There’s a direct connection between this and the history of gynecological experiments on Black women, like those by J. Marion Sims.


🔸6. Accessories and Instruments of Horror

“Cigarette pouches, medical instruments…”

  • These objects weren’t just tools — they were trophies.
  • Just like lynching photos were turned into postcards, these items were souvenirs of dominance.
  • It speaks to how white supremacy doesn’t just control — it celebrates and commodifies its control.

This crosses into the territory of ritualized dehumanization — cruelty institutionalized into culture.


🔸7. The Silence and Erasure

“Too horrific for textbooks, too disturbing for Hollywood…”

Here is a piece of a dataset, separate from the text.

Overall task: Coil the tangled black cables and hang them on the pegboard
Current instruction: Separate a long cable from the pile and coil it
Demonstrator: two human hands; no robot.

  • This line indicts the systems of historical omission.
  • The silence isn’t accidental — it’s protective.
  • What’s “too horrific” is often too inconvenient to a society that wants the privileges of the past without the responsibility of it.

This calls out the comfort culture — the refusal to deal with the blood in the soil and in the stories.


🔸8. The Closing Charge

“History isn’t just facts. It’s pain, power and truth…”

  • This final note is a moral anchor.
  • History is not neutral — it is charged, complex, and still present in our lives.
  • “Exposing it breaks the silence” — this is healing through unveiling, and a call to dismantle the comfort of forgetting.

🔥 Deeper Themes and Meaning:

🔹 Commodification of Blackness:

This isn’t just about slavery — it’s about the ongoing logic of Black commodification:

  • From plantations to prisons
  • From minstrel shows to TikTok
  • From body to labor to culture

It’s a legacy of exploitation that evolves but never ends — unless we confront it.


🔹 Psychological Legacy:

The intergenerational trauma from knowing that your ancestors were seen as raw material affects:

  • Self-worth
  • Trust in institutions
  • Relationship to history and citizenship

This piece doesn’t just recount pain — it explains why so many descendants still feel it.


🔹 Courage of Truth-telling:

Telling stories like these takes emotional stamina and cultural courage.
But every time it’s told, it chips away at the wall of denial.


✊🏾 Final Thought:

This is more than history.
It’s a testimony. A lament. A warning. A mirror.
It tells us: until we name every buried truth, we remain haunted by them.